**WORK ORDER:** Set out the listing word for word. End with the line that contains "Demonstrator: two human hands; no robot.".

BEGIN GIVEN ENTRIES

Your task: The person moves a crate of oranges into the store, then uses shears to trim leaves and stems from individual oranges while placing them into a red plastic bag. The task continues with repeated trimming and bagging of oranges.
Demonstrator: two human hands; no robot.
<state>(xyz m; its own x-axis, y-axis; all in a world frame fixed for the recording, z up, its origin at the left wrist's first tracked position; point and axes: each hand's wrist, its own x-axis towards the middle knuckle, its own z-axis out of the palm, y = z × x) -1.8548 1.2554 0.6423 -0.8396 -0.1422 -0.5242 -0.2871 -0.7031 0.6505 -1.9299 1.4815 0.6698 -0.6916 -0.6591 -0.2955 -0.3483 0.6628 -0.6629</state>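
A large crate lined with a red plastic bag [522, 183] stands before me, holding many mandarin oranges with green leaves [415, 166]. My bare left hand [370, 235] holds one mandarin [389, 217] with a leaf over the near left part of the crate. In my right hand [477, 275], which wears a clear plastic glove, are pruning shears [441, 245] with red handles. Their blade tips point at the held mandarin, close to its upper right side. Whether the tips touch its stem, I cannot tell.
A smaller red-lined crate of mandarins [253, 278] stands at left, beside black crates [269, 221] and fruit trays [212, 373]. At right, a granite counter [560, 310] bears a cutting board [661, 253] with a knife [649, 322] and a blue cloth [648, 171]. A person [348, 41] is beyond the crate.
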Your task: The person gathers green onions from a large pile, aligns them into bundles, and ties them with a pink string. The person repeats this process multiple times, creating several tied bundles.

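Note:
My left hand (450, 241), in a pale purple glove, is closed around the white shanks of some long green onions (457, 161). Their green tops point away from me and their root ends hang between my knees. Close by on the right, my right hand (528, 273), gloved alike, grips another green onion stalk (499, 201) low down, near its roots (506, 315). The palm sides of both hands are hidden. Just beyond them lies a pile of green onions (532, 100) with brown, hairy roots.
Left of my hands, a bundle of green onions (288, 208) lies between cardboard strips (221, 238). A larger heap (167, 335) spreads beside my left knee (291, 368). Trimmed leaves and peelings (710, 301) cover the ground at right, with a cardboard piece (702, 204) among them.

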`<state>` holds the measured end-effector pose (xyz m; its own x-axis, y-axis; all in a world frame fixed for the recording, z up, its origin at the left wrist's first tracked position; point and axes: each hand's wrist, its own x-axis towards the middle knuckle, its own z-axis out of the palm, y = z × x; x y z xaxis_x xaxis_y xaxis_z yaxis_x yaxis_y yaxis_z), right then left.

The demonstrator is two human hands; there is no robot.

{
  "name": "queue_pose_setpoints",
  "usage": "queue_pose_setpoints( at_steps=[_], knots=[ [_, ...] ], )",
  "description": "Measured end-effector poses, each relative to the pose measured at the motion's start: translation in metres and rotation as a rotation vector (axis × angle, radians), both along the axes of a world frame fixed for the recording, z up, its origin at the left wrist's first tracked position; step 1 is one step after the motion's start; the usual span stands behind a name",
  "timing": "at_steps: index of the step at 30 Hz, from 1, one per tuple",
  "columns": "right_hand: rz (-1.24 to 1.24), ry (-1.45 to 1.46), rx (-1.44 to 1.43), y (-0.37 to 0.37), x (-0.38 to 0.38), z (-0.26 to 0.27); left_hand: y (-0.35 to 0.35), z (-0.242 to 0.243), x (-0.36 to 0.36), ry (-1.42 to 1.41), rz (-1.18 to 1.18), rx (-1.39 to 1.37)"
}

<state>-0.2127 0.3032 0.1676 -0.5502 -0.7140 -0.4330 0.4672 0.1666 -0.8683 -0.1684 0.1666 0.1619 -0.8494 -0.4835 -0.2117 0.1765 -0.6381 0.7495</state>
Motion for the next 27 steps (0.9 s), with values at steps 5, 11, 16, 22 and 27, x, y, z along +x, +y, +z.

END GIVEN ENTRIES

**RESPONSE:**
Your task: The person moves a crate of oranges into the store, then uses shears to trim leaves and stems from individual oranges while placing them into a red plastic bag. The task continues with repeated trimming and bagging of oranges.
Demonstrator: two human hands; no robot.

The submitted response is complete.